Inmiddels is het natuurlijk allang duidelijk dat de Garstenbrug niet ligt in het verlengde van de Nieuwstraat, waarvan we het eerste huis op de hoek met de Heideburen wat brokkelig in beeld hebben door de geometrische brugconstructie. Dat huis is volgens het bord op de zijmuur de ‘salon’ van kapper A. Bouma op no. 91. Het volgende huis met no. 92 en mansarde-uiterlijk is de woonplaats van J.J. van der Werf, zonder beroep, en zijn zoon J. van der Werf, kandidaat-notaris. Het daaropvolgende herenhuis van twee verdiepingen herbergt de artsenpractijk (no. 93) van dokter F. Frik, die in 1923 zijn carrière in Heerenveen is gestart. Over no. 94 valt wel iets meer te vertellen; niet zozeer om de in 1923 aldaar gevestigde caféhouder van “Café Neuf” Joeke van der Mei, de inwonende manufacturenkoopman P. Jager of de arbeider H. Mintjes. Het is tot de omlegging de stopplaats geweest voor de tram richting Gorredijk-Drachten. Tussenpaus in ‘Café Neuf’ wordt Anne Boschker, die Heideburen 7 gewoon ‘Café Boschker’ noemt. Enkele jaren later - vanaf 1934 - wordt de nieuwe cafébaas W. Ekkers de persoon, die lange jaren het bedrijf onder zijn hoede heeft en tot grote bekendheid heeft gebracht. Café Ekkers wordt een begrip in Heerenveen. Zelfs een tweede generatie - in de persoon van Lammert Ekkers - vindt er haar bestaan: veel verkopingen, dansles, dansavonden, en niet te vergeten ‘bruin café’. Later (c. 1990) heeft het nog geheten “Café ‘t Friesche Haagje” en thans in 2012 noemt men het “Stamcafé”.

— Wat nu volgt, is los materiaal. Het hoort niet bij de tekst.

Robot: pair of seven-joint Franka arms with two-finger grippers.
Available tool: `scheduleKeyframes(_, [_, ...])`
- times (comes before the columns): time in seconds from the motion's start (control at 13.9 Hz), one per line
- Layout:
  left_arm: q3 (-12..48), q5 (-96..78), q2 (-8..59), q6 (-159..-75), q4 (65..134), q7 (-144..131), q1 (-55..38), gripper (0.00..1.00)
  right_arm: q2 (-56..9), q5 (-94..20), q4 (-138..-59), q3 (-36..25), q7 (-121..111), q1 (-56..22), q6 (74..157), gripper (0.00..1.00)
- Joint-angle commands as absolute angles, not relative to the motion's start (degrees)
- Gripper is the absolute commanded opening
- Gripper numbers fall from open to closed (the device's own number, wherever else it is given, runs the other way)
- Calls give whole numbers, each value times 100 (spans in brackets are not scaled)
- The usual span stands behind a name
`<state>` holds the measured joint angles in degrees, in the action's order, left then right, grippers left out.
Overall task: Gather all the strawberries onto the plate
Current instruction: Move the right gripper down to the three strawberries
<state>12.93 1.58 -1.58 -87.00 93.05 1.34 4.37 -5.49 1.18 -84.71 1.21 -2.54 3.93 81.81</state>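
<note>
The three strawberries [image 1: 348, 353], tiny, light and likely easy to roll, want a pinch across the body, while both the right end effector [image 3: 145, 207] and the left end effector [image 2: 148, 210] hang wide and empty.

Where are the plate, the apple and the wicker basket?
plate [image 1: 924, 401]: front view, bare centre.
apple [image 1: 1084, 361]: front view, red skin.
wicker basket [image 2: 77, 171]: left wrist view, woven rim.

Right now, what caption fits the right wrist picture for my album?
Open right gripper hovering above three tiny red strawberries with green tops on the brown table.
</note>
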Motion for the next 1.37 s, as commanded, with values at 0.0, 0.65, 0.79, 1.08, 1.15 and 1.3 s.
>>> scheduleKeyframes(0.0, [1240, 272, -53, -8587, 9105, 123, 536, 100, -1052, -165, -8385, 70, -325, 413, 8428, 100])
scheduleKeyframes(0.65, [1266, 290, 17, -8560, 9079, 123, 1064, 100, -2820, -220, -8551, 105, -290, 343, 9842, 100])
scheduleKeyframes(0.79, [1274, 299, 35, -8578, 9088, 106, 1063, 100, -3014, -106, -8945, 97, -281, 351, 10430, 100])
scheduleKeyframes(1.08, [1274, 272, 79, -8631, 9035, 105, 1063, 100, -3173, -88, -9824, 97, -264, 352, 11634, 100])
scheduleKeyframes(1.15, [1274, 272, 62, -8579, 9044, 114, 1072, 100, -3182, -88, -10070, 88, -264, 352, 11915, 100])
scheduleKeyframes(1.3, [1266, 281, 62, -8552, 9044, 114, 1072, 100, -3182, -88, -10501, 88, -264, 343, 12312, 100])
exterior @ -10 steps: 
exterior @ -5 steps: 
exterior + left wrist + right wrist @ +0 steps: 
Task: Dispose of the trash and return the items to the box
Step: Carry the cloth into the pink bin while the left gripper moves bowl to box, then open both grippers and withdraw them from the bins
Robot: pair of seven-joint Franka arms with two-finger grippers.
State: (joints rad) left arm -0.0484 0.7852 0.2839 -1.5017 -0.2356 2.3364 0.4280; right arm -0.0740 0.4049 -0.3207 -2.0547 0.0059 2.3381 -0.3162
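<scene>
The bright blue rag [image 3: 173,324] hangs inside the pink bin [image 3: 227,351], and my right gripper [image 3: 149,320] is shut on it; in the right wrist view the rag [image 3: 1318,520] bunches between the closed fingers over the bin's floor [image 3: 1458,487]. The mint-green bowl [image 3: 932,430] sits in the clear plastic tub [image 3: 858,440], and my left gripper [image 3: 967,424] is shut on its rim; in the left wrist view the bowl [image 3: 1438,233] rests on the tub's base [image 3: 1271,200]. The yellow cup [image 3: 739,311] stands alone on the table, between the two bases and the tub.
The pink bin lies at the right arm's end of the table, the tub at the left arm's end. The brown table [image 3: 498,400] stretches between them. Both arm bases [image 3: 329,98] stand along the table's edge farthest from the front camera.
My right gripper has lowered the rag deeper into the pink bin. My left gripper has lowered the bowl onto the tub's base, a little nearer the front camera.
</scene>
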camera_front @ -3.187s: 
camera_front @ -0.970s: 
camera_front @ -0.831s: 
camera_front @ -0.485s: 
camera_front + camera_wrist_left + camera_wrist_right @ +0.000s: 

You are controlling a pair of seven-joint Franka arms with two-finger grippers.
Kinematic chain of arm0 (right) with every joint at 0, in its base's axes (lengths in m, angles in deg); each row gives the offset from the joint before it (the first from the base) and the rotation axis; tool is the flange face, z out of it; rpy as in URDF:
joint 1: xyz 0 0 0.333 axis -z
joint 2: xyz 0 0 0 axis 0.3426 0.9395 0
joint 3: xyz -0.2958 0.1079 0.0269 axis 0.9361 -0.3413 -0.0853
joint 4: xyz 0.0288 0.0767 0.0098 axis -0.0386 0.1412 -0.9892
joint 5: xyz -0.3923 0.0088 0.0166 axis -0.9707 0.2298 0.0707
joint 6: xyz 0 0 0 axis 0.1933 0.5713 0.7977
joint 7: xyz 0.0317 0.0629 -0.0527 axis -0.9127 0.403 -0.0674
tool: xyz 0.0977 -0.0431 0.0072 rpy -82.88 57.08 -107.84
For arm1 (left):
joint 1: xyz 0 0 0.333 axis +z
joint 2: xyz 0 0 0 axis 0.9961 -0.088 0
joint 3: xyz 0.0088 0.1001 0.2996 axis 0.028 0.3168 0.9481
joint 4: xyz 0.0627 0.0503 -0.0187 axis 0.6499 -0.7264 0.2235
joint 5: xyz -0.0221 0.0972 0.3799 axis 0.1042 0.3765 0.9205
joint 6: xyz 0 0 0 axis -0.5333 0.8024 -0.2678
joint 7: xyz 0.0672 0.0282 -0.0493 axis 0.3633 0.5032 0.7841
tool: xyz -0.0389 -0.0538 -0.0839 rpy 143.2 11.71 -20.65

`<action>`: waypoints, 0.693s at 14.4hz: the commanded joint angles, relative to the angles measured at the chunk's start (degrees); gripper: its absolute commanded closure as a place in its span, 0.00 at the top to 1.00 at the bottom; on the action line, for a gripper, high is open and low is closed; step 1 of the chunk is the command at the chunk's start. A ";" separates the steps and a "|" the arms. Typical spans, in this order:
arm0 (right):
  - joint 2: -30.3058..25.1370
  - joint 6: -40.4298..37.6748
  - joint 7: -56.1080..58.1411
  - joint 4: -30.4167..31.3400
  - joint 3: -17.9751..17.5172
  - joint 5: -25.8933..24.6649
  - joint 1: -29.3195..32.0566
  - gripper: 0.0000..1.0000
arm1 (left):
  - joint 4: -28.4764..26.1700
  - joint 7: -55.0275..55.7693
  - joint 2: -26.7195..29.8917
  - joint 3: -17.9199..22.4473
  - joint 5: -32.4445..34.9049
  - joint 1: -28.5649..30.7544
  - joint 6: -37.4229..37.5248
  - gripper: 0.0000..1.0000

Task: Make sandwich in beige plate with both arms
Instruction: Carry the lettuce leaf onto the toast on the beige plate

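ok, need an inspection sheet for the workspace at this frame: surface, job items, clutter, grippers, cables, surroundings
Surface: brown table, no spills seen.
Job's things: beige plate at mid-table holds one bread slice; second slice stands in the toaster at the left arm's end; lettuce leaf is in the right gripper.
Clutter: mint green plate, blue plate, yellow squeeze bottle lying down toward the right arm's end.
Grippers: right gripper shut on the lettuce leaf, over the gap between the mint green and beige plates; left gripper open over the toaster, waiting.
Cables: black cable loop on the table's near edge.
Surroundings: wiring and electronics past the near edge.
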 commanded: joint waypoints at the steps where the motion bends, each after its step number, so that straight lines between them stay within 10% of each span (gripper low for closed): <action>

Het tuitgeveltje (5e pand, nr. 95) is in 1927 het onderkomen van de Gez. Hiltje en Atje de Vries, die in het adresboek als ‘zonder beroep’ worden aangeduid. In 1934 is het D. Heeringa, die er als barbier staat ingeschreven (nr. 9). Zijn inwonende zoon is M.B. Heeringa en schildersknecht. Heideburen 96 is in 1927 de woning van ir. H.N. Biezeveld, directeur van de N.T.M. (Ned. Tramweg Maatschappij). Hij verhuist later naar Oranjewoud en de adresboeken hebben voor Heideburen geen vermeldingen meer van bewoners. De simpele verklaring is dat er een bedrijfsbestemming aan is gegeven. Het is het Hoofdbureau geworden voor de N.T.M., die eerder als ‘administratiegebouw’ is gevestigd geweest op het adres Stationsplein C 28. Pas als de Friesche Koerier het pand in 1951 betrekt, komt het terug in de adresboeken. Het verdere deel van de Heideburen laten we nu even met rust en constateren dat de kade met in ieder geval enkele pramen nog een - zo te zien - deugdelijke houten beschoeiing heeft. Het is toch niet voor te stellen, dat de in 1898 aangelegde nieuwe houten walbeschoeiing er na dertig jaar nog zo gaaf bij kan liggen. Dan heeft Kerst Fokkema uit Nijehaske voor 518 harde guldens een duurzame oplossing geboden. Het gedeelte voorbij de Spekbrug over de Pastoriewijk onttrekt zich aan onze waarneming door de bomendichtheid rond het buiten Voormeer. Zie ook hoe verkeersarm de Heideburen erbij ligt; welgeteld één wandelaar is duidelijk waarneembaar. Hij kan nog niet gebruik maken van een trottoir, maar mag wel genieten van de luxe van stoepen en voortuintjes. Met enige fantasie kun je je voorstellen, dat tussen de bomen en de kade in de huidige tijd de auto’s een plekje kunnen vinden. Destijds blijft het bij een handkar of een kruiwagen.